--- START ---
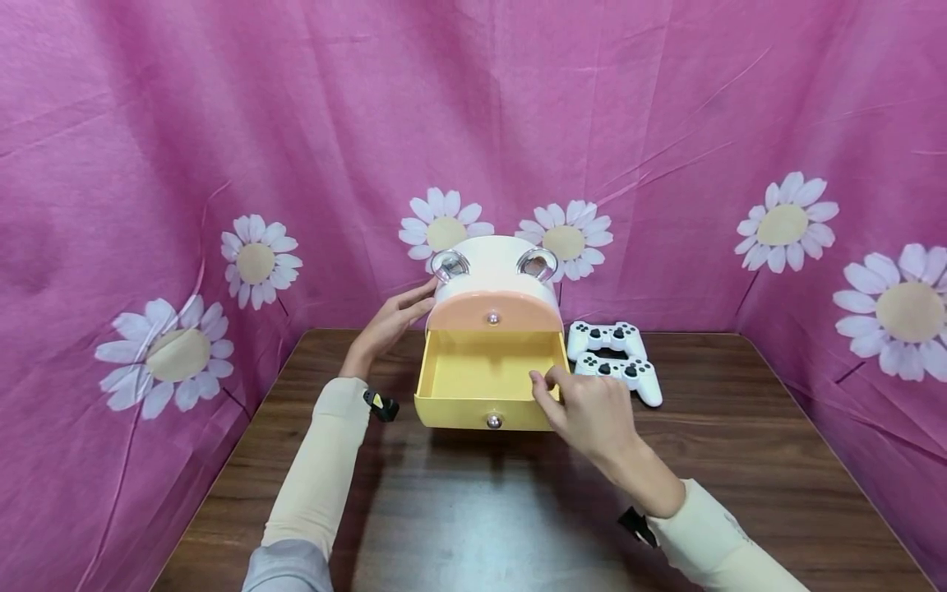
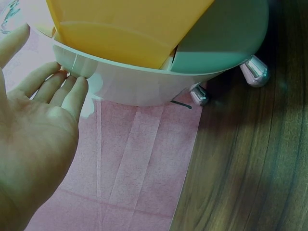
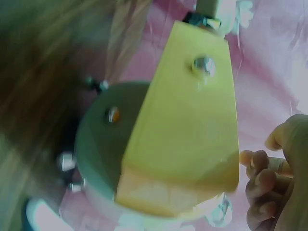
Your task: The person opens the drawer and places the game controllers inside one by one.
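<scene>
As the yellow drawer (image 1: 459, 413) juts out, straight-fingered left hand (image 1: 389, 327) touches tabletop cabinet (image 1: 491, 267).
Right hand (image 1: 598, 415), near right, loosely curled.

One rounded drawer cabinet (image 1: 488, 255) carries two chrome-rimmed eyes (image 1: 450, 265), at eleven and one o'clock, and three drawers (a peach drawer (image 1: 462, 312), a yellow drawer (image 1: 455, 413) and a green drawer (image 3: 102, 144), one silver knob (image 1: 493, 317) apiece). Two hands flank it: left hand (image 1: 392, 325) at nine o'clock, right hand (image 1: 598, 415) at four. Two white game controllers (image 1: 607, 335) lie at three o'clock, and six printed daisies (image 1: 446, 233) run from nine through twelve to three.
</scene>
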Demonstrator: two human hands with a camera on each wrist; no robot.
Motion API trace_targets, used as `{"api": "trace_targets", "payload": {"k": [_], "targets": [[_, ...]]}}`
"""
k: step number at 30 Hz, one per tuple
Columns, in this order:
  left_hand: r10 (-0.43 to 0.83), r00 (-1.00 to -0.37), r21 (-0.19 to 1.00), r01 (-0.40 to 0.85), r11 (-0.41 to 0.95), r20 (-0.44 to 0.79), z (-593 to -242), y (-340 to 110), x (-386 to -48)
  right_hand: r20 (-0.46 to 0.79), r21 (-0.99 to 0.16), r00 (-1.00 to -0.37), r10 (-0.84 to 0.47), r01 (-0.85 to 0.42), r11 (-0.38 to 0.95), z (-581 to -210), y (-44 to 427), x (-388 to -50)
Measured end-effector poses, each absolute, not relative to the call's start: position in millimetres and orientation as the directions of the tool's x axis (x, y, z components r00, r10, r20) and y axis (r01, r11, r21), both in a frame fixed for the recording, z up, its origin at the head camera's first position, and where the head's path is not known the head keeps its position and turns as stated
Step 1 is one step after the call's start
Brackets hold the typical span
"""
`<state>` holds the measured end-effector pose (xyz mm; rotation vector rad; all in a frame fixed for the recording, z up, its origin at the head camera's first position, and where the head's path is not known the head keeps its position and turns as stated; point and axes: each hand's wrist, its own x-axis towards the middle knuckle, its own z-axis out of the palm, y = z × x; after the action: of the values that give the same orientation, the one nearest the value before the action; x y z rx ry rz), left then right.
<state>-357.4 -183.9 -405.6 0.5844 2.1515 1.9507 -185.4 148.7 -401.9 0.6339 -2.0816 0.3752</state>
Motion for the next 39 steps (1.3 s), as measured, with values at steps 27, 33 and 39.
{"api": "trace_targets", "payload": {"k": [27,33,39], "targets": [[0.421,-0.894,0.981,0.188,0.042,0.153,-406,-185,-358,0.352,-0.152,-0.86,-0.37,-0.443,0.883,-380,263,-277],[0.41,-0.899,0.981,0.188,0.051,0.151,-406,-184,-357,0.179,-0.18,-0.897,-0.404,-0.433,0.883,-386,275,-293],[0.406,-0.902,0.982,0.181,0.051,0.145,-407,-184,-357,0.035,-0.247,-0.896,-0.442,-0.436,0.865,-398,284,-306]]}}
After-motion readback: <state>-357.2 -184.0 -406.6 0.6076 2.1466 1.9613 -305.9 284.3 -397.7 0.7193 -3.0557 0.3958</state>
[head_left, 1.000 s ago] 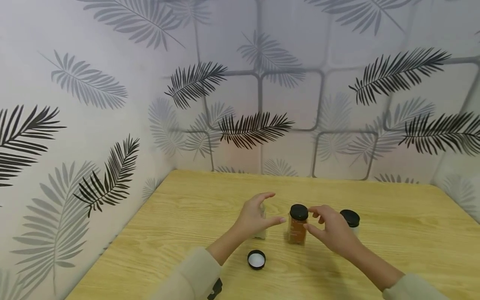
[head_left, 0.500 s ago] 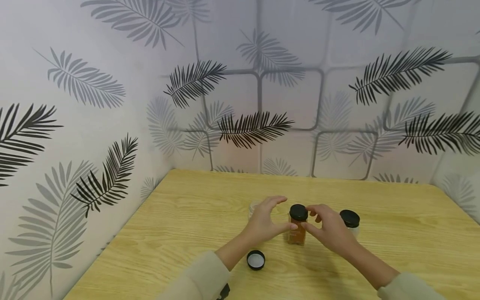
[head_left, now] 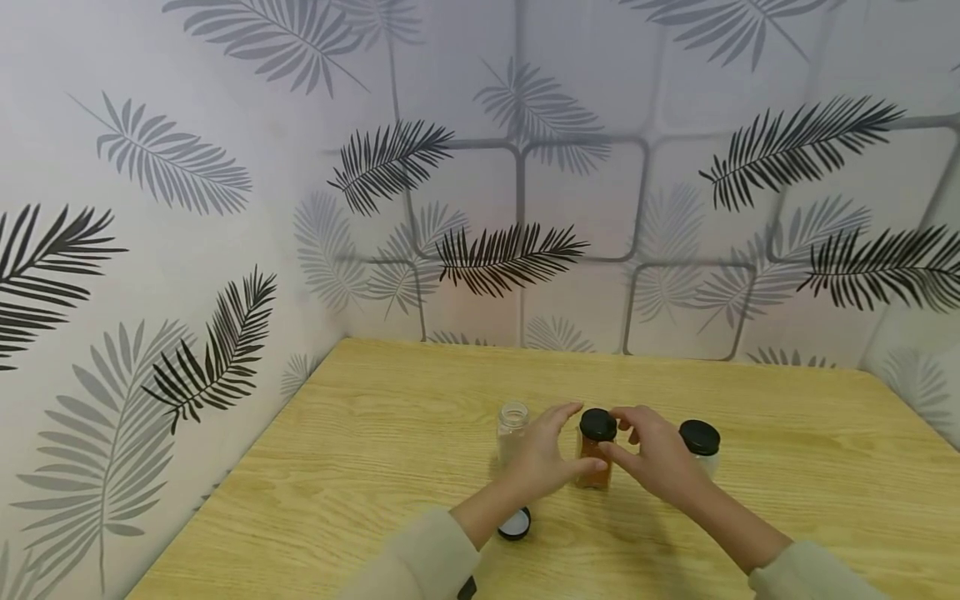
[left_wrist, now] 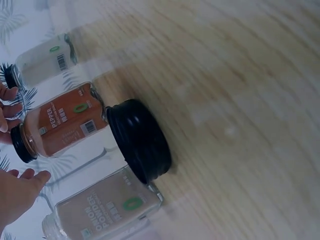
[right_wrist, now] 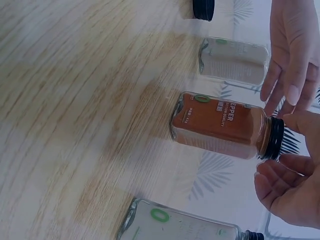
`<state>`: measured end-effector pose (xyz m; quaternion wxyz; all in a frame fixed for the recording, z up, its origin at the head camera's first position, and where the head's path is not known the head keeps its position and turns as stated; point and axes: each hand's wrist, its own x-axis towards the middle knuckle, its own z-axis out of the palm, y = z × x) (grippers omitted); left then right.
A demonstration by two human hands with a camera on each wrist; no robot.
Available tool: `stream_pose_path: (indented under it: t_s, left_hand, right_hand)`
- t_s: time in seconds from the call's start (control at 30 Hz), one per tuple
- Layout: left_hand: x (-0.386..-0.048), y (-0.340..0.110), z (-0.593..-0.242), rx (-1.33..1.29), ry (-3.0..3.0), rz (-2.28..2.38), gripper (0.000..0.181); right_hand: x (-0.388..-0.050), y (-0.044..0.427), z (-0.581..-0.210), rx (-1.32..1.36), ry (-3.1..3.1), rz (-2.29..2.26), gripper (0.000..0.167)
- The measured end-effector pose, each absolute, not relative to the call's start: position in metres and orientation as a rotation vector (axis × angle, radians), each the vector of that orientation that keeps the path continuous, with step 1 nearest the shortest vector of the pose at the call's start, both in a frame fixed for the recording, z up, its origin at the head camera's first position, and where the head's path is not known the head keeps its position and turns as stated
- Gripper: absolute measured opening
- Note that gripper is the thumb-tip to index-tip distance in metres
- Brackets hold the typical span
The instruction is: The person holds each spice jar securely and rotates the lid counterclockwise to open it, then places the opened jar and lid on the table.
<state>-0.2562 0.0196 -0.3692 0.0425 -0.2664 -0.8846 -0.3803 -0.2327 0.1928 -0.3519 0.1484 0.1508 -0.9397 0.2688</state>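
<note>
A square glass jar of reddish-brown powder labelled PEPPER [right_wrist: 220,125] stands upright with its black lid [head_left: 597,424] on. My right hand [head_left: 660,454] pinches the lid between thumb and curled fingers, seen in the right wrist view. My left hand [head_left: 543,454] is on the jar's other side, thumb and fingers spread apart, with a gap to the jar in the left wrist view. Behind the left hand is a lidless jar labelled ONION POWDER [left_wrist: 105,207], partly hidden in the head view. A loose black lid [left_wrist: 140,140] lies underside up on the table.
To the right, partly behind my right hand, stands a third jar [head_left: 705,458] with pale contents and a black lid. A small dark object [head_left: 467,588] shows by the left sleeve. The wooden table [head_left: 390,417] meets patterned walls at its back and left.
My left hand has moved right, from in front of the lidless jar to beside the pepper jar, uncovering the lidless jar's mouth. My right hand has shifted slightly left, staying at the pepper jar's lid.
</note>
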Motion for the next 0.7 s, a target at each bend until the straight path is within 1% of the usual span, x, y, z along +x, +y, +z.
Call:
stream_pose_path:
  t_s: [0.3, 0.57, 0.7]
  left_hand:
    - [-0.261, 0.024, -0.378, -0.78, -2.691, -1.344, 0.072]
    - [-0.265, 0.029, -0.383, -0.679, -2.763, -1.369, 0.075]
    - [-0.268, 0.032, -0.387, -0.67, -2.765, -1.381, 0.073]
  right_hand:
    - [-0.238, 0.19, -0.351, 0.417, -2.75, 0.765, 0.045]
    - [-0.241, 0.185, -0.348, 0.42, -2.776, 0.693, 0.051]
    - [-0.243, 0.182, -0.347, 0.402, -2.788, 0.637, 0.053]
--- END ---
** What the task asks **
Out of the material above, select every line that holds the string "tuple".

** Result for this exercise **
k: step number at 30 Hz, one per tuple
- t_s: time in seconds from the call's start (control at 30 Hz), one per tuple

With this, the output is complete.